October 26th, 2009 12 comments

Truth is, I’ve had a rough time this year. This decade. A lot of pain for little gain. Too many pills and too much introspection. Too many times when I’ve stopped trying—almost; too much thought given to what it means to succeed as an artist in a tough and competitive world and what it takes to keep trying.

The obvious answers come easily to the tongue: persistence, luck, talent, luck, knowing the right people, luck. What I need to remember to mention is that, as per the advice given in the hit song from the Broadway musical the Broadway musical “Damn Yankees,” you gotta have heart.

“You’ve gotta have heart
All you really need is heart
When the odds are sayin’
you’ll never win
That’s when the grin should start
You’ve gotta have hope
Mustn’t sit around and mope
Nothin’s half as bad as it may appear
Wait’ll next year and hope
When your luck is battin’ zero
Get your chin up off the floor
Mister you can be a hero
You can open any door, there’s nothin’ to it but to do it
You’ve gotta have heart
Miles ‘n miles n’ miles of heart
Oh, it’s fine to be a genius of course
But keep that old horse
Before the cart
First you’ve gotta have…….HEART. ”

Thanks to my ten-year-old grandson, Max DeSantis, I’ll never forget it again.

Here’s why.

He’s obsessed by the stage, most particularly musicals. He’s been performing a lot, given his youth. He’s talented and he’s cute.

Here. Judge for yourselves. The first one’s a headshot, the second a recent snapshot he sent to me along with the following poem:

I AM

I am Max who acts.
I wonder if I will make a show.
I hear singing at auditions.
I see people dancing in the breeze.
I want to be in the musical.
I am Max who acts.

I pretend that I made the show.
I feel confident that I will become successful.
I touch the music sheets.
I worry that I did not do well.
I cry when I don’t succeed.
I am Max who acts.

I understand that I will have other chances.
I say I will try again some day.
I dream that I will become famous.
I try to do better.
I hope that I am awesome enough.
I am Max who acts.

Categories: advice, Entertainment, inspiration Tags:

Go To Come Back

June 26th, 2008 13 comments

by Janet Berliner

Last night I took a bath.

No big deal, you say?

Actually, it’s a huge deal for me. At the end of 2003, they wanted to pull the plug on me. Four years ago, I came home palsied, unable to eat or go to toilet on my own, and unable to walk or write my name.

It’s been a long journey from there to getting into that tub unaided: The realisation of a dream.

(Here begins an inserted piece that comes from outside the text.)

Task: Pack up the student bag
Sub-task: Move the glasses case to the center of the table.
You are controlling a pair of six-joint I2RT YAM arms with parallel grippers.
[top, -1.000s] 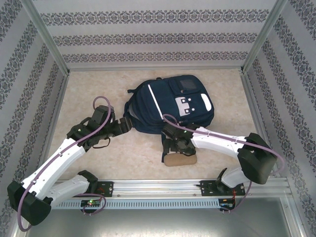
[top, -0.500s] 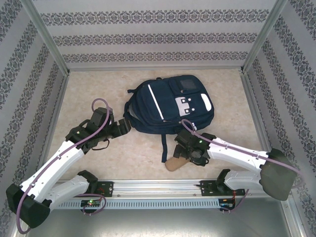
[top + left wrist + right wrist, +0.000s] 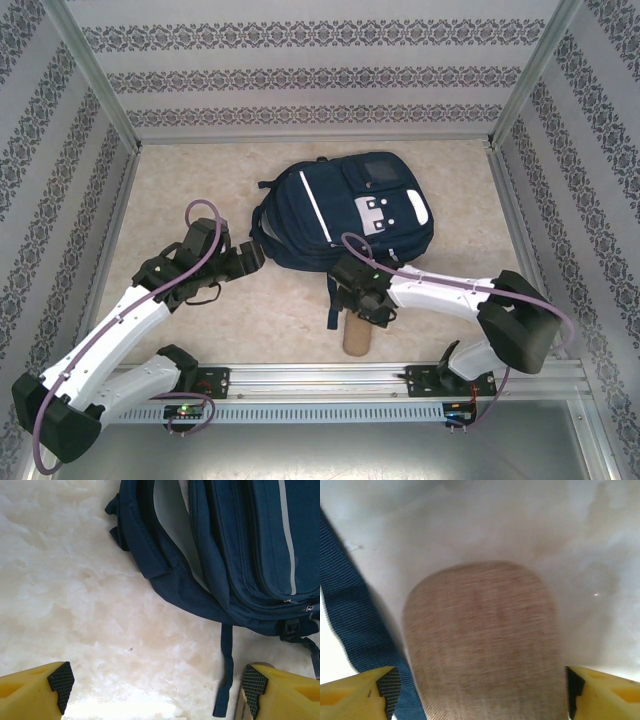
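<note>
The student bag [image 3: 340,212], navy blue with a thin white stripe, lies flat in the middle of the table. One dark strap [image 3: 333,300] trails from it toward the near edge. A tan fabric pouch [image 3: 357,337] lies lengthwise just right of that strap. My right gripper [image 3: 361,312] hangs over the pouch's far end. In the right wrist view the pouch [image 3: 480,640] lies between the open right gripper's [image 3: 477,685] fingers, with the strap [image 3: 355,615] along its left side. My left gripper [image 3: 254,256] stands open at the bag's left corner [image 3: 165,575], above bare table.
Patterned walls and metal frame posts [image 3: 100,100] close the table in on three sides. A metal rail [image 3: 320,378] with both arm bases runs along the near edge. Open tabletop [image 3: 200,175] lies left of the bag and behind it.
The tan pouch has turned from lying sideways to pointing at the near edge. My right arm swung out right, then back over it, and its jaws narrowed slightly. The left arm barely moved.
</note>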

I tore a sheet of paper out of the notebook next to the tub and fashioned a little boat, which I floated in the water. Watching it, my mind drifted to a much larger tub — the Caribbean Sea. It’s 1993: My Rasta friend, David, bends his knees, folding his seven-foot frame almost in half so that he can give me an odd-shaped, bandana-wrapped package he holds in both hands like an offering. I have been fighting a medical crisis and am not strong enough to stand up and greet him. In fact, I have hardly moved from my straw wing-chair in close to a month, except to bathe and be carried to the balcony to watch sailboats move across the Caribbean sunsets over Egmont Bay.

I take the package from him and thank him in little more than a whisper.

David rises to his full height, enhanced to nearly eight feet by the dreadlocks piled high on his head and covered by a striped green, red and yellow knitted cap, the colors of Jamaica.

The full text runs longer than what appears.